México inaugura el mayor Mundial de la historia entre el fervor futbolístico y masivas protestas sociales
El histórico estadio Azteca vuelve a ser el epicentro del balompié mundial en una edición de 48 selecciones, en medio de estrictos operativos militares y reclamos magisteriales.

La mítica cancha del estadio Azteca se convirtió nuevamente en el epicentro del planeta fútbol al albergar el partido inaugural de la Copa del Mundo 2026 entre las selecciones de México y Sudáfrica, marcando el inicio del torneo más grande de la historia con 48 selecciones y 104 encuentros. Este evento sin precedentes, coorganizado por primera vez entre tres naciones que incluyen a Estados Unidos y Canadá, vio abarrotadas sus graderías por miles de aficionados que llegaron con hasta seis horas de anticipación para evadir los severos bloqueos viales. La majestuosa «catedral del fútbol» lució blindada por un riguroso e imponente despliegue de centenares de militares y policías tácticos, quienes custodiaron los accesos principales para garantizar el orden.
El magno evento deportivo estuvo precedido por una brillante y colorida ceremonia de apertura que fusionó la elegancia de la ópera con la energía de la música contemporánea, contando con la participación estelar del tenor italiano Andrea Bocelli interpretando el himno oficial titulado «DNA». Asimismo, la estrella colombiana Shakira volvió a encender las emociones mundialistas al estrenar a nivel global el tema «Dai Dai» en colaboración con el nigeriano Burna Boy. Sin embargo, este ambiente festivo contrasta con la percepción de la población local, ya que encuestas recientes revelan que solo el 35% de los mexicanos confía en el desempeño de su escuadra tricolor, sintiéndose una atmósfera notablemente más apagada en comparación con las históricas ediciones de 1970 y 1986.
Por otra parte, el arranque de la competición oficial se desarrolla en un contexto social sumamente complejo y polarizado, marcado por masivas protestas de sindicatos de profesores de primaria y secundaria que exigen mejoras salariales y de jubilación tras rechazar las propuestas del Gobierno Central. A estas demandas se sumaron colectivos de familiares de personas desaparecidas, quienes marcharon con pancartas que exigían un «Boicot al Mundial» para visibilizar sus causas ante las cámaras internacionales. Los huelguistas denunciaron públicamente que el campeonato funciona únicamente como una costosa distracción política y económica que beneficia de forma exclusiva a la FIFA y a las administraciones gubernamentales organizadoras.

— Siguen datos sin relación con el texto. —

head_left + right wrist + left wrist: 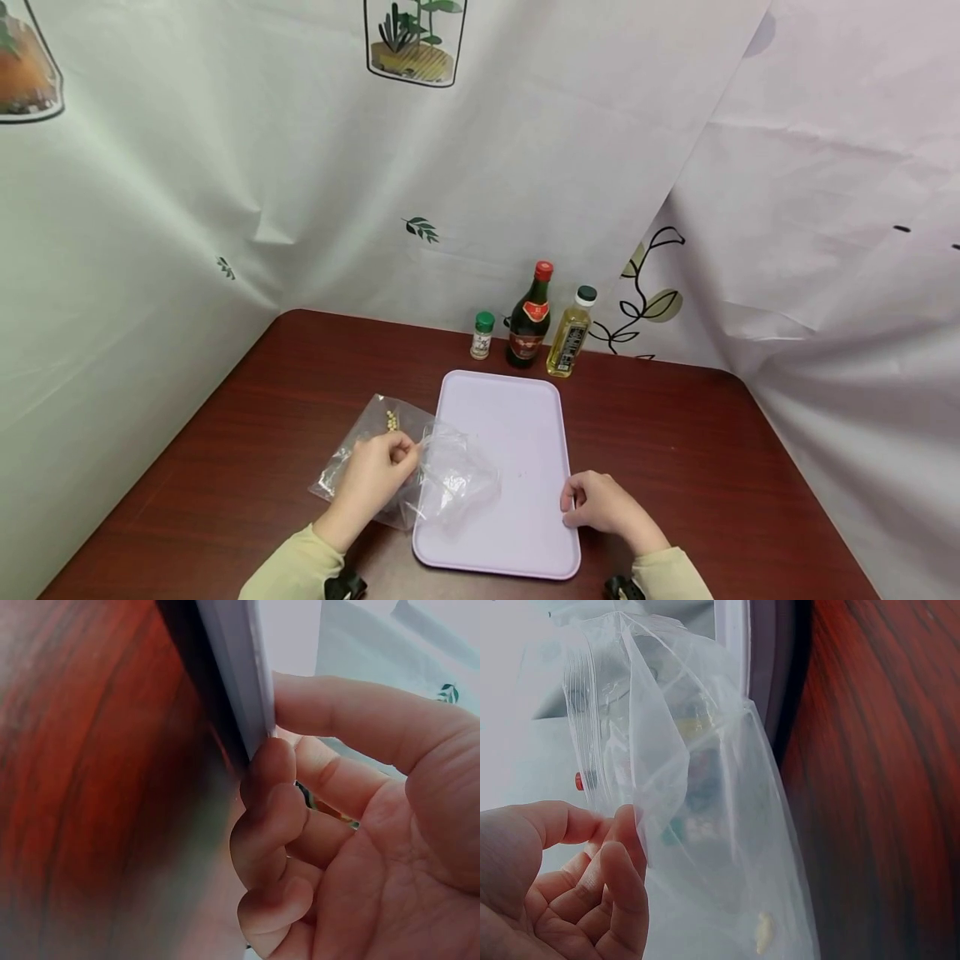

Ante este panorama de agitación civil en la megaurbe mexicana, la presidenta de la República, Claudia Sheinbaum, tomó la determinación de no asistir físicamente a los palcos presidenciales del estadio Azteca tras calificar las manifestaciones radicales como una provocación que busca proyectar imágenes de represión estatal. La mandataria izquierdista optó por regalar su boleto oficial de inauguración a una niña futbolista de la localidad y reiteró en su conferencia de prensa matutina que no caería en confrontaciones. Sheinbaum anunció que seguirá el desarrollo de los partidos de la selección junto al pueblo salvaguardando el orden mediante pantallas gigantes instaladas en la emblemática plaza del Zócalo capitalino.